The control part of the system is comprised of a principal control loop and three subroutines. The control loop is a polling process which checks the DMflags, T-clock, and R-clock, for an indication that data is to be transmitted or received. On transmission, the data in the DMflag (T-data) is transferred to the DMflag (T-out), the data in the transmit buffer, T, is shifted left one bit, and the most significant bit (shifted to OVERFLOW) is placed in T-data prior to the next clock signal. On receiving input, each new bit is shifted into the receive buffer, R. When the start bit is shifted out of R into OVERFLOW, the nine bits of the message have been received. Thus, when OVERFLOW is set, the 5-bit channel number is transferred to the analog multiplexor switch which selects the appropriate channel, and an analog sample, is taken. The T(analog-to-digital) converts the analog sample to digital form and the data is transferred to the transmit buffer, T.
TELETROLA, A MUSICAL TERMINAL
Design by Michael Knudsen
KEYWORDS: Tone synthesis, frequency division, Teletype
Most of us are familiar with devices known as electronic music synthesizers. These usually consist of various analog tone generators driven by a human playing a keyboard. In this problem we shall deal with the design of a synthesizer which generates tones digitally, and is driven by incoming, serial digital data of the form used by a Teletype.
Design a musical instrument which connects to a bit-serial communications line and interprets incoming characters as notes to be played. For the purposes of this problem, assume the bit serial line comes from a Teletype, hence the name Teletrola for the musical instrument. Since nearly all computers have interfaces for low-speed (10, 15 or 30 characters/sec) typewriter-like terminals and use bit-serial (or Teletype) format data, Teletrola could be easily interfaced with a computer.
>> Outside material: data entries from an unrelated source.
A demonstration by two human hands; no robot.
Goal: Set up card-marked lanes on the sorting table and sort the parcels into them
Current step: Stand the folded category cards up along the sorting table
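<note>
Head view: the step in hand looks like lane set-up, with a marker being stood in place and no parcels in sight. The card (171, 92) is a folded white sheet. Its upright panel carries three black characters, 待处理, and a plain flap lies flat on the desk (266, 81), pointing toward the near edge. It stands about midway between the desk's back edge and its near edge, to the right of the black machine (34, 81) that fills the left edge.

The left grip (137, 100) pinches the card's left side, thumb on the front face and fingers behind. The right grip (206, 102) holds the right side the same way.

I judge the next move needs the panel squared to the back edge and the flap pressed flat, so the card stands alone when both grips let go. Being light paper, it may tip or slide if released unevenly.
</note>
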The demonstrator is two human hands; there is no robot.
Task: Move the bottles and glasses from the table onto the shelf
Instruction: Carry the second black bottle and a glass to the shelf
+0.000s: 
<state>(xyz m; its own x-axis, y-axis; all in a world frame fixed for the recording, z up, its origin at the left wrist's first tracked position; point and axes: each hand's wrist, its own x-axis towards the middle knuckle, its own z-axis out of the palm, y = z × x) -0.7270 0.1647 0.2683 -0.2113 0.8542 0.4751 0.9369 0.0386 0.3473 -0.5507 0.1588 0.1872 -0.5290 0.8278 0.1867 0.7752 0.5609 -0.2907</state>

The design should adhere to the following restrictions:
1. The terminal is a 10, 15 or 30 char/sec Teletype using the 6-bit subset of the 7-bit ASCII code of book Table 5. The data which gets transmitted to the device has only the 64-character subset, octal 040 through 137, plus carriage-return (015) and line-feed (012). This includes capital letters, special characters, and digits, but no small letters or other control codes.
2. No buffer memory is available to store incoming data. Characters must be processed (played) as received.
3. No addressable read-only memory (ROM) is available for table-lookup operations, just a few constants registers. Try for one M(constants; 4- words).
4. An adjustable Kclock is used to set a DMflag, to provide a real time measure.